===== DATA FOR THIS TASK =====

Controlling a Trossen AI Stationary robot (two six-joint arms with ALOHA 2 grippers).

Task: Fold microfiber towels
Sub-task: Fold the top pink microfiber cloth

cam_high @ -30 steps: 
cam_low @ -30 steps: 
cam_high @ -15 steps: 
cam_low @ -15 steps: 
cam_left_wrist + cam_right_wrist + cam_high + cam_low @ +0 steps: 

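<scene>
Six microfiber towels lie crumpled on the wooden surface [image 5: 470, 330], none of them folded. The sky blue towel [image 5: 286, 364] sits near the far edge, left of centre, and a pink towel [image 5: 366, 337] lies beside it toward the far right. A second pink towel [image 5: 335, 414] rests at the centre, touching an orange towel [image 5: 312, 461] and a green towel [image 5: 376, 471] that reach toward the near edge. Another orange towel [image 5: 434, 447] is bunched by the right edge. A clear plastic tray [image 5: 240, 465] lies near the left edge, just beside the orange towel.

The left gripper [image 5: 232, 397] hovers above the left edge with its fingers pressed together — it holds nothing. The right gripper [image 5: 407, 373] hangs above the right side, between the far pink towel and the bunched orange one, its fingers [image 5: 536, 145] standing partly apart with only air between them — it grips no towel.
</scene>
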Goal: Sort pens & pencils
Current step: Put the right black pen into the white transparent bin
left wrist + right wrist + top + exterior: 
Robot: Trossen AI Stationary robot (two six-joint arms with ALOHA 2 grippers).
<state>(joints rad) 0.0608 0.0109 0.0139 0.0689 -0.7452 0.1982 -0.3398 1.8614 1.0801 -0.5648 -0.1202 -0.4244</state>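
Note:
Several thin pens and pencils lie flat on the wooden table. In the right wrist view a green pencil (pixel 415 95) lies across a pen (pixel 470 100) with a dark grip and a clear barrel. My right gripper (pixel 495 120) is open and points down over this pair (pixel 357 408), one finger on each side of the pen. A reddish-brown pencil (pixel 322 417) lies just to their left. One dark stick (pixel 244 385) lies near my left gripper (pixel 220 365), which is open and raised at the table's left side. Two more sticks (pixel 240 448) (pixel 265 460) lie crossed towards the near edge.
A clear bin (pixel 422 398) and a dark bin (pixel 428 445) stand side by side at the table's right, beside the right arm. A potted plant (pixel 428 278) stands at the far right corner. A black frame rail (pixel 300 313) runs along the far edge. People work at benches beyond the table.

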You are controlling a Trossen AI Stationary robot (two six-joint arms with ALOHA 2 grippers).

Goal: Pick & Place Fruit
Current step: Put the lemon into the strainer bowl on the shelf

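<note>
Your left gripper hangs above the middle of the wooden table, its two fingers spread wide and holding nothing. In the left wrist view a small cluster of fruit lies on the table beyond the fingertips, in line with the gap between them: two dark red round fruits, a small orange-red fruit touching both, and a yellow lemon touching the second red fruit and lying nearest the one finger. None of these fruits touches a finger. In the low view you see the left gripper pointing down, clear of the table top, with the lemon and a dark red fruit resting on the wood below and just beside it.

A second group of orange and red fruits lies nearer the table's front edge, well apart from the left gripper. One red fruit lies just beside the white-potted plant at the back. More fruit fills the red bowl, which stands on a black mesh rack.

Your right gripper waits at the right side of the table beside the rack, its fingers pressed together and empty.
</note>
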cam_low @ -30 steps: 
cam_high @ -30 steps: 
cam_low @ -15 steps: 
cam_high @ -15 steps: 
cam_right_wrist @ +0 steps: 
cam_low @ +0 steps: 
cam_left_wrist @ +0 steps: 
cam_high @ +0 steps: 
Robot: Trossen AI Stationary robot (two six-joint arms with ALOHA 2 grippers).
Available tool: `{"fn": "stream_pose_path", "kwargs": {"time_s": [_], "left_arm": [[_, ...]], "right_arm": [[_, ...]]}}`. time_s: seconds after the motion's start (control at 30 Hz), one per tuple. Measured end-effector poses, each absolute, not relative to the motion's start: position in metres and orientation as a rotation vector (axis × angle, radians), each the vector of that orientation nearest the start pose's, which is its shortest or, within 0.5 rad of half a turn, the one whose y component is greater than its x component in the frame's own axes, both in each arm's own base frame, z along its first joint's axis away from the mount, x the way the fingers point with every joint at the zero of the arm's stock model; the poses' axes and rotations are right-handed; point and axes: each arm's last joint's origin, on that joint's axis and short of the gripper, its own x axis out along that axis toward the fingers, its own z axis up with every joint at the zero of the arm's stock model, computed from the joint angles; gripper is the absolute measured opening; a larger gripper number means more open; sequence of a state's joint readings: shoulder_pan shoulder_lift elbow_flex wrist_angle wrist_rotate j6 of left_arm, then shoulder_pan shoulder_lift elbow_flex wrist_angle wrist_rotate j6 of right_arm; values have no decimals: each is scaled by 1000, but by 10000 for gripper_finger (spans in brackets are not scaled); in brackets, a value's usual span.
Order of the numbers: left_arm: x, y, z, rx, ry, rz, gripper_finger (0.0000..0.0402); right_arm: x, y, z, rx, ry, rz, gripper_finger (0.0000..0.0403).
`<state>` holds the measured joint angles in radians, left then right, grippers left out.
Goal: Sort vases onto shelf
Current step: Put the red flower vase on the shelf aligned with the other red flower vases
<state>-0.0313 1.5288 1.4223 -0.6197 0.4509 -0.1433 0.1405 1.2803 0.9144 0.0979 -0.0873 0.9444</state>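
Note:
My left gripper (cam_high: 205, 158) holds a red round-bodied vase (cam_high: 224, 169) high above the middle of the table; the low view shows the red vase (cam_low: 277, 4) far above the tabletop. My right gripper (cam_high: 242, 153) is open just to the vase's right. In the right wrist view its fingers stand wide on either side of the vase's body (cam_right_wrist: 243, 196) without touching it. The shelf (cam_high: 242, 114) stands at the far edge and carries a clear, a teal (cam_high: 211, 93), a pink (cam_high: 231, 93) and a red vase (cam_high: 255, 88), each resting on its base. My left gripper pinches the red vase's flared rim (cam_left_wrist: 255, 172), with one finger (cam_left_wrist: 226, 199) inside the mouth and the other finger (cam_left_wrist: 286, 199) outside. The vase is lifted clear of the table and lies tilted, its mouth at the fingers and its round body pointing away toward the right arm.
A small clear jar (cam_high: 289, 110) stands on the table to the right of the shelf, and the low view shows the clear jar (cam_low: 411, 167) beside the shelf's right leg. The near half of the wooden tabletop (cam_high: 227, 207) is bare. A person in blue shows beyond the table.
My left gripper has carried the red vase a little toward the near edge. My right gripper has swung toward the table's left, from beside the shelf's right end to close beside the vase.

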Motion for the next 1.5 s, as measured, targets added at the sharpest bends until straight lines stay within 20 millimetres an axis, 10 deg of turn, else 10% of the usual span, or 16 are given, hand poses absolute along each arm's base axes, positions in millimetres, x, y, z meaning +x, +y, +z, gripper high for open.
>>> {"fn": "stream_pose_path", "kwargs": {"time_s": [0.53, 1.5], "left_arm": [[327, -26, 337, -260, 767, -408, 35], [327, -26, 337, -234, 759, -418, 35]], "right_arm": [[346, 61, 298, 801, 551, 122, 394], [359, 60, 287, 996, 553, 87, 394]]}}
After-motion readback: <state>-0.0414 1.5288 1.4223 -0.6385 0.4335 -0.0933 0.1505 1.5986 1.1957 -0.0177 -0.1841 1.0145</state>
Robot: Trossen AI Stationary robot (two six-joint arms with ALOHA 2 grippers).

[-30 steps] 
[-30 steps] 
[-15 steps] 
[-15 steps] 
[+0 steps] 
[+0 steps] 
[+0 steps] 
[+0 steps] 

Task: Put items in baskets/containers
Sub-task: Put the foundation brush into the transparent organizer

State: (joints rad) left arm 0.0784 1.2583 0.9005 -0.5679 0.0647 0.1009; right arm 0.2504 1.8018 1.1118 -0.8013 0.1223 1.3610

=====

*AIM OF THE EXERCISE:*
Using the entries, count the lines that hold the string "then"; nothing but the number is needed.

*REPLY TO THE EXERCISE:*
2